- [EXERCISE INSTRUCTIONS] Whatever follows the line containing "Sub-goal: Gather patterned" in the listing below should be printed exactly, along with that line itself.

- [MATERIAL PROVIDED]

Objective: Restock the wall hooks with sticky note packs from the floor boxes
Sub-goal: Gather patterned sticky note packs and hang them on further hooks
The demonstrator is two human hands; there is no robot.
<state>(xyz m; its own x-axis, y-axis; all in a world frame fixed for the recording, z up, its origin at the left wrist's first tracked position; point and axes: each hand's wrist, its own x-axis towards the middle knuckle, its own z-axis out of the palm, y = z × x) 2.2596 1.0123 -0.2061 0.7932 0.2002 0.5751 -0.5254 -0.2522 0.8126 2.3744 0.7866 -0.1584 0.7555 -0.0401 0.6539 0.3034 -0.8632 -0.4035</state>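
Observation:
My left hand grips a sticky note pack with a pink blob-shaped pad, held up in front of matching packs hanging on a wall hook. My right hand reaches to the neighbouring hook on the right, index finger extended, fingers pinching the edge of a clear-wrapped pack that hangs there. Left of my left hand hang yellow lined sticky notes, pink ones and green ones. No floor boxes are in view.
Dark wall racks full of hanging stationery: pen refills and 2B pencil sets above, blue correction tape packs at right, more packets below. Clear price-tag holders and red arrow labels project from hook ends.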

- [TASK OUTPUT]
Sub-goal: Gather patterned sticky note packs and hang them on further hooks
The demonstrator is two human hands; there is no robot.
<state>(xyz m; its own x-axis, y-axis; all in a world frame fixed for the recording, z up, its origin at the left wrist's first tracked position; point and axes: each hand's wrist, its own x-axis towards the middle knuckle, its own z-axis out of the palm, y = z × x) 2.2596 1.0123 -0.2061 0.7932 0.2002 0.5751 -0.5254 -0.2522 0.8126 2.3744 0.7866 -0.1584 0.7555 -0.0401 0.6539 0.3034 -0.8632 -0.4035</state>
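Observation:
My left hand grips a sticky note pack with a pink blob-shaped pad, held up in front of matching packs hanging on a wall hook. My right hand reaches to the neighbouring hook on the right, index finger extended, fingers pinching the edge of a clear-wrapped pack that hangs there. Left of my left hand hang yellow lined sticky notes, pink ones and green ones. No floor boxes are in view.
Dark wall racks full of hanging stationery: pen refills and 2B pencil sets above, blue correction tape packs at right, more packets below. Clear price-tag holders and red arrow labels project from hook ends.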

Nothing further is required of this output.